Most studies tested healthy adults (aged 18–60 or age not specified) (60%, n = 231), 14% (n = 53) tested older adults (aged over 60 or only verbally described) and just 6% (n = 22) tested children (aged under 18 or only verbally described). Of the remaining studies, 23% (n = 87) tested various clinical groups including amputees, stroke patients and people with peripheral neuropathy and Parkinson’s disease. Finally, seven studies (2%) did not identify the type of participant tested or their age. A few studies included participants from more than one of these groups.

Settings and surfaces

There were five categories of study setting: indoor, which was used in 71% of the 384 studies, outdoor 14%, treadmill 15%, VR 4% and qualitative 12%. Note that a few studies included multiple setting types such as testing both indoors and outdoors. These categories of study setting were broken into subcategories as follows: indoor—laboratories, corridors, other indoor spaces; outdoor—pavements including tracks, fields including grass, tarmac including roads and carparks, mixed terrains; treadmill—conventional, multidirectional; VR—no subcategories; and qualitative—questionnaires, focus groups, interviews, computer-based, databases, see Table 2.

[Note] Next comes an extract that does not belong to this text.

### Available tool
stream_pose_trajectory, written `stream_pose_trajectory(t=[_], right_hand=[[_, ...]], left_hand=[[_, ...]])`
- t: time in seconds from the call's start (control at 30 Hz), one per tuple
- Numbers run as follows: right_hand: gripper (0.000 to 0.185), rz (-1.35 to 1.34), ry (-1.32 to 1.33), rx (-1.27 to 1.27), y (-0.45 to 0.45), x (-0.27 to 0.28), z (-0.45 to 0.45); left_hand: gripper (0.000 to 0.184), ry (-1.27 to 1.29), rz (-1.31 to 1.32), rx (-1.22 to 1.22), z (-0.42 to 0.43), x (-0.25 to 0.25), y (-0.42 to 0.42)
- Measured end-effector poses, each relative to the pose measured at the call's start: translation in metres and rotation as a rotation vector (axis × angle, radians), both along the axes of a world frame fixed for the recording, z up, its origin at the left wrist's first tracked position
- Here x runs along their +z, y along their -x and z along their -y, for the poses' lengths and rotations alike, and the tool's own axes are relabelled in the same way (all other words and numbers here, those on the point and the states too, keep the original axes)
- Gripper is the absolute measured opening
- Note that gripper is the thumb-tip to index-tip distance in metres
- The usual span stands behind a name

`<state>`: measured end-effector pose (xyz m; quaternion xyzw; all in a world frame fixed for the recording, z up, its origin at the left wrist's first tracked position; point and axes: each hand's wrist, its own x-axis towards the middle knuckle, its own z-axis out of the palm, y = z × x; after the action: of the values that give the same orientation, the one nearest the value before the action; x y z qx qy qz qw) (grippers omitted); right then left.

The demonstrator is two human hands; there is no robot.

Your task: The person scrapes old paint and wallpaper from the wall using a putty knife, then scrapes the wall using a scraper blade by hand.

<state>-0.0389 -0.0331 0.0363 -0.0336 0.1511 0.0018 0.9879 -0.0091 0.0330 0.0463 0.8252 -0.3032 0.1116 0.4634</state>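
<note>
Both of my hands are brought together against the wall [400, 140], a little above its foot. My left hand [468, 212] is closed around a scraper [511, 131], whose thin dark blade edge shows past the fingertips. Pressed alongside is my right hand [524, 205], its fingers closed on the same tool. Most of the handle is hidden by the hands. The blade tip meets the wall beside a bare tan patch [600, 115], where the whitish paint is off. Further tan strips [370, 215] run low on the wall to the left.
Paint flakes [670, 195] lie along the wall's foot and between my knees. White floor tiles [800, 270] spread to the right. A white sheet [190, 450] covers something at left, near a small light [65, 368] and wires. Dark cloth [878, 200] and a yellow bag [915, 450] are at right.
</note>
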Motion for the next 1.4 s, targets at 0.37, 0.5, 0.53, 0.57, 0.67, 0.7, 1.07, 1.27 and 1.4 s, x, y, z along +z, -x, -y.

Table 2 Numbers of each setting type (e.g. laboratory) tested in each subcategory of setting (e.g. indoors): note that some setting types tested multiple setting subcategories (e.g. outdoors on tarmac and in a field)

Surfaces were categorised as stairs, slopes, slippery, compliant, rough, default and other, see Table 3. In addition, contaminants (e.g. water, oil) could be added to surfaces. Surfaces could be categorised as multiple surface types (e.g. both slippery and rough). If surface descriptions were unclear or unique, they were assigned to the “other” category. Some types of surface (e.g. rough) are less precisely defined than others (e.g. stairs). It is unclear whether the lack of a precise definition for rough surfaces means that a greater range of surfaces are included in this category or whether the intrinsic variability in rough surfaces makes it difficult to produce a satisfactory narrow definition. We return to this issue in the “Discussion” section.

Table 3 For each surface type (e.g. stairs), the percentage of studies that included each kind of setting (e.g. indoors, VR): surface types were often assessed in more than one setting within a given study (e.g. both indoors and outdoors) so total row values are greater than 100%

Physical surface measures

Most studies (83%; 319 of 384) included physical surface measurements. These could comprise distances (length, width, depth or combinations of these), angles (reported in degrees, percentage gradient or gradient) and coefficients of friction (COF), see Table 4. For each of the surface types, we now discuss which physical measurements were reported. Note that some surfaces were categorised in multiple ways (e.g. both length and roughness).

Table 4 The percentage of studies that recorded each type of physical measure for each surface type


Of the 55 studies testing stairs, 44 (80%) included physical measures, with 37 studies (67%) reporting at least one distance and 27 studies (49%) reporting the number of stairs. Only 4 of the stair studies (7%) reported the measurement technique used. These included a slip meter, a clinometer and 3D modelling software. There were 11 studies (20%) that gave only verbal descriptions for at least one of the surfaces used.


Of the 118 studies testing slopes, 109 (92%) included physical measures. There were 75 studies (64%) reporting at least one distance and 95 (81%) reporting angle. Only 21 studies (18%) reported the measurement technique used. These included measuring slope with protractors, a GPS and clinometers. The remaining 9 studies (8%) gave only verbal descriptions for at least one of the surfaces used.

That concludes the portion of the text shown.